Now we’re told that nazi sympathizers pitched in and helped depose the old communist regime in Ukraine, much to the delight of Russian propagandists. If so, that would be the first constructive thing that fascists have done since their post war re-emergence. And what does that mean? I wonder if we’ll ever rid ourselves of the romance of fascism, if it will ever go away. Will it take a generation or centuries? Perhaps, like cancer, it’s built into the very DNA of European civilization, and it will never go away. Perhaps it will even come into intellectual fashion again, with Miss Jean Brodies teaching it to the creme de la creme.
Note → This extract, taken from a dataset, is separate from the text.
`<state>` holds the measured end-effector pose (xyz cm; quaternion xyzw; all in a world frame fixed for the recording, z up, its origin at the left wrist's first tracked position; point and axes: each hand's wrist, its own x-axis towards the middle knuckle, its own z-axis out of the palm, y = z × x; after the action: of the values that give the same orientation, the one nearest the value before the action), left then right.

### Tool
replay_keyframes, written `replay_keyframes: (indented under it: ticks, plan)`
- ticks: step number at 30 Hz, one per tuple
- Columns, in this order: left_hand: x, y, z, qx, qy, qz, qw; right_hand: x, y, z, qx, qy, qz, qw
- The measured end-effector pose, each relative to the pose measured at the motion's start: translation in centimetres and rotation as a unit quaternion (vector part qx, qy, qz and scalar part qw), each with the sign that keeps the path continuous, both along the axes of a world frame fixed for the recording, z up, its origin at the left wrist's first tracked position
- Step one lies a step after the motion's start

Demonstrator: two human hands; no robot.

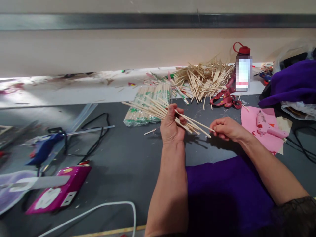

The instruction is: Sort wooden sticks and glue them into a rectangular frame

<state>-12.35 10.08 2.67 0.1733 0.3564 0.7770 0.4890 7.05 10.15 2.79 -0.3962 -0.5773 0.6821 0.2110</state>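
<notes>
Clock face centred on my left hand [171, 130], with 12 pointing away from me. Nearest, between 4 and 5 o'clock, a soft, matt purple cloth [217, 184]. At 7 to 8, a smooth white cable [116, 203] bends across the grey table [118, 158]; at 8, a glossy magenta packet [77, 179]; near 9, a blue tool [46, 149] with a black cord.

At the centre, my left fist is closed, thumb on top, around a bundle of sticks [158, 110]: pale, slender, straight wood, fanned at both ends and raised above the table. At 3, my right hand [228, 130] pinches the tip of one long stick [197, 121], fingertips closed on it. I judge the step to be singling out this stick; drawing it cleanly would call for a slightly eased left grip and a straight pull along its length.

Beyond the right hand, a pink glue gun [274, 131] lies on a pink sheet [269, 113]. At 10 to 11, a crinkled clear packet with green print [153, 92]. Farther, at 2, a dark red ribbon [225, 99] lies in loops; past 1, a tangled pile of loose sticks [204, 79]. Farthest, at 2, a red-capped bottle [244, 51] stands, its front blurred.
</notes>
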Motion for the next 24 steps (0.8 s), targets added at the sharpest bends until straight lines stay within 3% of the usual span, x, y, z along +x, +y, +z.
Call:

Oh, the movie. It was good. It really was. I thought I was going to hate it, but I couldn’t tear myself away. Maggie Smith was splendid, of course. So were several of the girls. And the artist, though his lechery has not aged well since 1969. The scenery was gorgeous. And if the dialog was oh so precious in too many places, perhaps it might not be to a viewer in Great Britain. At least I told myself so. And yes, it’s utterly ridiculous to reduce a movie review to a tangent on fascism. There was much more going on. I certainly missed the point of the story. But I hadn’t really. It’s just that it was Miss Brodie the fascist that bothered me as I watched the movie. And still bothered me this morning as I drank coffee and listened to the rain, bothered me enough to write this. What an oddly horrible world it must have been where teachers taught fascism with art and etiquette and knew in their hearts they were right.

(Originally posted in 2016 on BricksPicks.com as “The Prime of Miss Jean Brodie”.)